Мы стояли друг напротив друга — старый волк, видевший еще суворовские походы, и я, менеджер из будущего, пытающийся переписать историю на коленке.
— Я понял, ваше сиятельство, — хрипло ответил я. Горло пересохло на морозе. — Условия приняты.
— «Приняты»… — передразнил он с горькой усмешкой. — Это тебе не векселя подписывать у лабазника. Это контракт с дьяволом, полковник. И чернила в нём — твоя кровь.
Он резко развернулся, потеряв к нам интерес. Словно мы уже стали теми самыми призраками, о которых он говорил.
— Всё. Убирайтесь. Чтобы духу вашего в Москве не было. И помните: вы сами по себе. Бог вам судья, а не Генеральный штаб.
Каменский зашагал прочь, к ожидающей карете, тяжело опираясь на трость. Его гренадеры сомкнули строй вокруг него, отсекая нас от мира живых, легальных людей.
Мы с Иваном Дмитриевичем остались одни на пустой набережной.
Несколько секунд мы молчали. Слышно было только, как ветер свистит в кованой решетке ограждения да трещит лед на реке.
— Ну что, — тихо произнес глава Тайной канцелярии, глядя на удаляющуюся спину фельдмаршала. — Получили благословение?
— Больше похоже на проклятие, — отозвался я, аккуратно, словно величайшую драгоценность, пряча бланк с печатью за пазуху.

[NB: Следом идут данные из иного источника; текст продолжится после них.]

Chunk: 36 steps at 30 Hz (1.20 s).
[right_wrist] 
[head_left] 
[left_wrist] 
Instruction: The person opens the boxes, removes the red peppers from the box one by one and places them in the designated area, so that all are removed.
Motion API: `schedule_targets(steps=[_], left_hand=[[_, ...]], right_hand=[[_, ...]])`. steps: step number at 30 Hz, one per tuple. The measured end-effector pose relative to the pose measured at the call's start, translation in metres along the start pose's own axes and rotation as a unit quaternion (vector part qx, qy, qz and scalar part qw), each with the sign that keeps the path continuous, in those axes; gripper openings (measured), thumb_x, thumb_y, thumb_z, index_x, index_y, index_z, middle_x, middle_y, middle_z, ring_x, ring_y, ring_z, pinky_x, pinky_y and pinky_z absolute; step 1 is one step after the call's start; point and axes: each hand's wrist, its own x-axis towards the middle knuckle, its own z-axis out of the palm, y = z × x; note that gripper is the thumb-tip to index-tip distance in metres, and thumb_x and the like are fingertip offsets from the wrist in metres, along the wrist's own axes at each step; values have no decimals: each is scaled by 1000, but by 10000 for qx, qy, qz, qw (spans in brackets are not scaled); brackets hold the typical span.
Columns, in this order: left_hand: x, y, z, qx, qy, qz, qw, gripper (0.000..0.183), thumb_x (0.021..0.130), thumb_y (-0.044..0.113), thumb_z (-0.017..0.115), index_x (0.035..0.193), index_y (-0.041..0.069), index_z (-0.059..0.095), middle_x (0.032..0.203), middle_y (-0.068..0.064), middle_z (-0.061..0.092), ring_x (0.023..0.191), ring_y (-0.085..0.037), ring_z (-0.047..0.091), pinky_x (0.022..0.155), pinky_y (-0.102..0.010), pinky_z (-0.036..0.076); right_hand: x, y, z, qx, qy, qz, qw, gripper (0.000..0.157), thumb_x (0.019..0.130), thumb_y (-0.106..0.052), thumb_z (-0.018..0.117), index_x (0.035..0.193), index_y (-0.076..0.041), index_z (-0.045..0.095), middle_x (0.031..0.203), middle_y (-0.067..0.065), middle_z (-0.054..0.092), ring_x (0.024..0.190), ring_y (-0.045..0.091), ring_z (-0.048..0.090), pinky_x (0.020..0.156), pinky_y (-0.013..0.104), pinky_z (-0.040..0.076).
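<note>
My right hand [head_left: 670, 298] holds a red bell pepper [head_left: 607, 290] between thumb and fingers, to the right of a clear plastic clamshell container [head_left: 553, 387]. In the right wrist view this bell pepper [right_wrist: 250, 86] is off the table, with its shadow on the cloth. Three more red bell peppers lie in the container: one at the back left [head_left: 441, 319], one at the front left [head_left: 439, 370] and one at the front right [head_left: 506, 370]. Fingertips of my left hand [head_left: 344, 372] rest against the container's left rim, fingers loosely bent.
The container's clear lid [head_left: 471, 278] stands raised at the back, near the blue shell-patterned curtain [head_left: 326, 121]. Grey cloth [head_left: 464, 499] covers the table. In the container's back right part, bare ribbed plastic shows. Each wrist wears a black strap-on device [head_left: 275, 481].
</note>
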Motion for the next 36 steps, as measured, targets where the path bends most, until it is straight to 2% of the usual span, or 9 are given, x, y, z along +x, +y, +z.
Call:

— Это и есть свобода, Егор Андреевич, — Иван Дмитриевич повернулся ко мне. — Самая полная, самая страшная свобода. Делай что хочешь. Но плати за всё сам.
Он запахнул воротник.
— Бревна. Нам нужно найти много хороших, тяжелых бревен. И сделать это так, чтобы ни одна штабная крыса не заподозрила подмены, пока ящики не вскроют в Нижнем Новгороде.
— А ящики вскроют не скоро, — мрачно усмехнулся я, чувствуя, как адреналин, схлынувший было во время разговора, снова начинает разгонять кровь. — Инструкция предписывает «длительное хранение». Они будут лежать там годами. Пока мы будем жечь порох.
— Или пока нас не повесят, — философски заметил Иван Дмитриевич. — Пошли к саням. Надо возвращаться в Тулу. У нас есть несколько дней, чтобы превратить артиллерийский полк в банду благородных разбойников.
Мы двинулись по хрустящему снегу прочь от Кремля, два государственных преступника с мандатом на спасение Родины.